This study proposes a probabilistic framework to infer passengers’ responses to unplanned urban rail service disruptions using smart card data in tap-in-only public transit systems. We first identify 19 possible response behaviors that passengers may have based on their decision-making times and locations (i.e, the stage of their trips when an incident happened), including transferring to a bus line, canceling trips, waiting, delaying departure time, etc. A probabilistic model is proposed to estimate the mean and variance of the number of passengers in each of the 19 behavior groups using passengers’ smart card transactions. The 19 behavioral responses can be categorized from two aspects.
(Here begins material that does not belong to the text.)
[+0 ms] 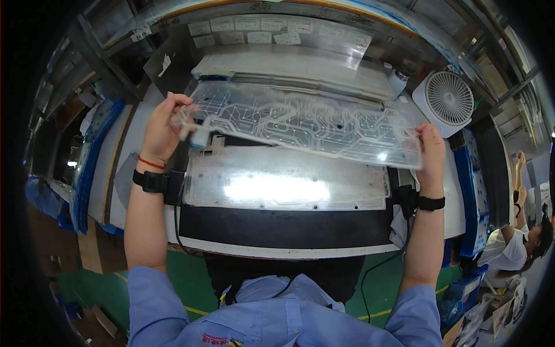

From the behavioral aspect, they can be grouped into 5 aggregated response behaviors including using bus, using rail (changing or not changing route), not using public transit, and not being affected. The inference of the 19 behaviors can be classified into four cases based on the information used (historical trips vs. subsequent trips) and the context of the observed transactions (direct incident-related vs. indirect incident-related). The public transit system (bus and urban rail) of the Chicago Transit Authority (CTA) is used as a case study based on a real-world rail disruption incident. The model is applied with both synthetic data and real-world data. Results with synthetic data show that the proposed approach can estimate passengers’ behavior well. The mean absolute percentage error (MAPE) for the estimated expected number of passengers in each behavior group is 20.5%, which outperforms the rule-based benchmark method (60.3%). The estimation results with real-world data are consistent with the incident’s context. An indirect model validation method using demand change information and incident log data demonstrates the reasonableness of the results.

Suggested Citation

  • Mo, Baichuan & Koutsopoulos, Haris N. & Zhao, Jinhua, 2022. "Inferring passenger responses to urban rail disruptions using smart card data: A probabilistic framework," Transportation Research Part E: Logistics and Transportation Review, Elsevier, vol. 159(C).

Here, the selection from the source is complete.